Principe rappelé par l’auteur : la qualité des décisions n’augmente pas systématiquement avec la quantité d’information. Associer entreprise 2.0 et quantité d’informations partagées n’apparaît pas pertinent : « Une démarche en faveur de la collaboration peut s’appuyer sur des outils 2.0, mais elle doit en premier lieu s’assurer que le temps de collaboration est offert aux collaborateurs, et que l’acte de collaborer sera reconnu et apprécié. »
On s’en doute, le système d’information est fondamental : « Un SI organisé autour des processus est plus facile à comprendre, donc à utiliser et à gouverne, rappelle l’auteur. Il est également plus facile à piloter et à faire évoluer ». « On pourrait dire que les processus forment la grammaire du système d’information, le rôle des mots étant tenu par les services. »
Pour construire un SI orienté processus, ce qui reste une démarche difficile, trois leviers doivent être actionnés : un modèle métier (description des objets de l’entreprise, avec un vocabulaire commun), une architecture de services et de données pour composer les processus, et des technologies informatiques (« moteurs d’orchestration »). Pour Yves Caseau, le système d’information 2.0 est « un SI qui s’expose », notamment pour les interactions avec les clients.
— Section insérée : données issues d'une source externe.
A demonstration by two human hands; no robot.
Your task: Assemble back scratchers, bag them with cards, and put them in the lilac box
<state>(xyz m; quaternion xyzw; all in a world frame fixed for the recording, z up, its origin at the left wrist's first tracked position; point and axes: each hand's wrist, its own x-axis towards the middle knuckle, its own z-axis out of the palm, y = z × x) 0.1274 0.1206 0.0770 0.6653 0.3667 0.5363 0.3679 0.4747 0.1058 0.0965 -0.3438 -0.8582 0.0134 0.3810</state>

L’auteur détaille les approches Lean et Six Sigma, comme pivots de l’agilité du système d’information orienté client, qui reste indissociable, au-delà d’une vision technologique et méthodologique, d’une vision humaniste, point sur lequel Yves Caseau insiste tout au long de son propos : « L’entreprise, lieu d’apprentissage permanent, est avant tout une histoire de relations entre des personnes, unies par une destinée collective. »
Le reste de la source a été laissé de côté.